Mohsen (Modarres) Razavy (محسن مدرس رضوی) born 25 February 1934, is an Iranian-Canadian theoretical physicist known for his contributions to quantum mechanics, particularly in quantum tunneling, quasi-exactly solvable systems, and analytically tractable model potentials. He was a professor in the Department of Physics at the University of Alberta and is now Emeritus Professor.

== Early life and education ==
Razavy was born in Mashhad, Iran. He comes from a family with academic associations, and his father, Mohammad Taghi Modarres Razavi, was a professor at the University of Tehran.

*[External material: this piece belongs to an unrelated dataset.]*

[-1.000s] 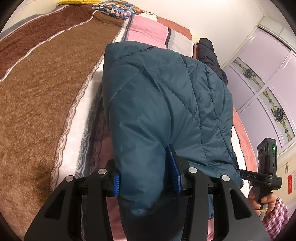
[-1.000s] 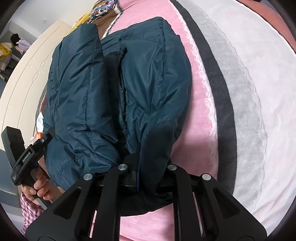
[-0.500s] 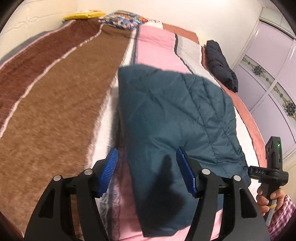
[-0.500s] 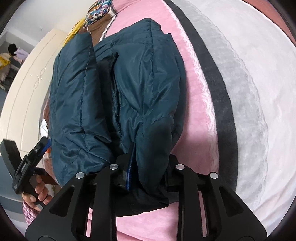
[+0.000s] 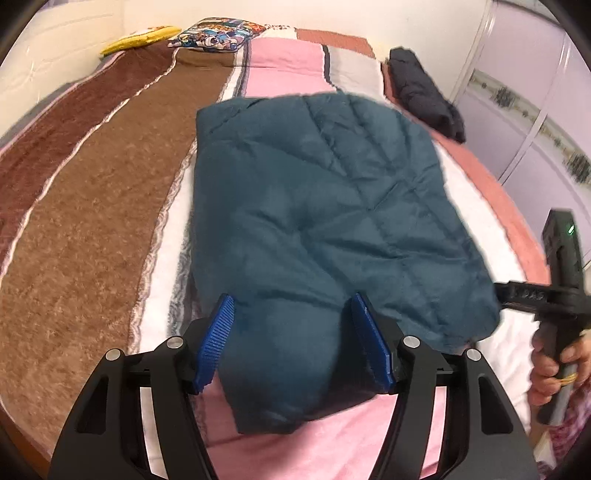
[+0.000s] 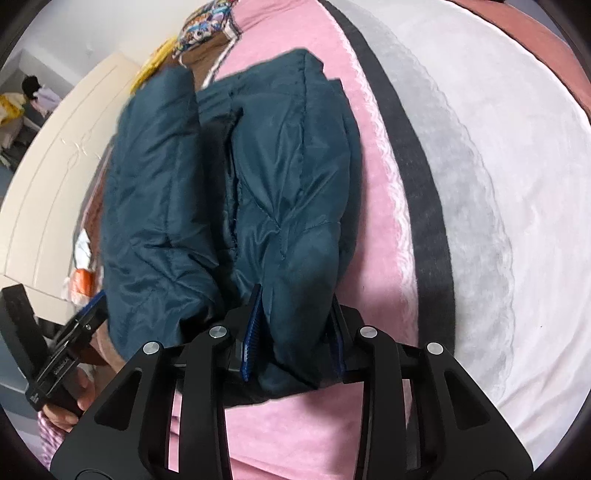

Razavy received his Ph.D. in theoretical physics from Louisiana State University in 1961, submitting the thesis entitled Velocity‑Dependent Nuclear Forces. In July 1960, his first paper titled "Perturbation Theory Applied to the Nuclear Many‑Body Problem", co‑authored with J. S. Levinger, was published in Physical Review.

After completing his doctorate, Razavy joined the Nuclear Physics Laboratory at Cornell University, where he worked on calculating binding energies in atomic nuclei.

In 1962, Razavy joined the Department of Physics at the University of Alberta in Edmonton, Canada, where he remained for nearly four decades, and retired in 2000.

== Research Contributions ==

In 1966, Razavy was awarded the E.W.R. Steacie Memorial Fellowship by the Natural Sciences and Engineering Research Council of Canada (NSERC) in theoretical nuclear physics.

Razavy introduced the Razavy potential, a one-dimensional double-well potential constructed from hyperbolic functions. The model is quasi-exactly solvable, meaning that part of its energy spectrum and corresponding eigenfunctions can be obtained in closed analytic form, while the remaining states must be computed numerically.

The Razavy potential and related hyperbolic double-well potentials have been studied as examples of quasi-exactly solvable quantum mechanical systems. In these models, part of the energy spectrum and corresponding eigenfunctions can be obtained in analytic form, while the remaining eigenvalues are determined using numerical or semi-analytical methods.

Analytical and semi-analytical treatments of Razavy-type potentials have been developed using different approaches, including the asymptotic iteration method and related algebraic techniques. These studies confirm that such potentials allow exact solutions for certain parameter regimes while requiring numerical methods for the full spectrum.

== Publications ==
Razavy is the author of the following scientific books and over 150 peer-reviewed articles.

- Quantum Theory of Tunneling
  - Institute for Advanced Studies in Basic Sciences, 2004 (Persian edition))
  - 1st Edition: World Scientific, 2003 (English edition)
  - 2nd Edition: World Scientific, 2014 (English edition)
- Classical and Quantum Dissipative Systems
  - 1st Edition: Imperial College Press, 2005
  - 2nd Edition: World Scientific, 2015
- Heisenberg Quantum Mechanics
  - World Scientific, 2011
- An Introduction to Inverse Problems in Physics
  - World Scientific, 2020

In a review in Physics Today, J. G. Muga described Quantum Theory of Tunneling as providing “a rather impressive sweep of theoretical techniques” and considered it “useful for students and researchers alike”.

In a review in CERN Courier, A. Abbas described the book Classical and Quantum Dissipative Systems as a detailed and systematic account of dissipative phenomena in classical and quantum mechanics with applications to areas such as scattering and radiation effects.

In a review in Contemporary Physics, J. Rogel-Salazar described Heisenberg's Quantum Mechanics as a clear and accessible presentation of Heisenberg's formulation of quantum mechanics, suitable for advanced students and researchers.

Razavy is the author of the monograph An Introduction to Inverse Problems in Physics (2002), which presents mathematical methods for solving inverse problems in physics.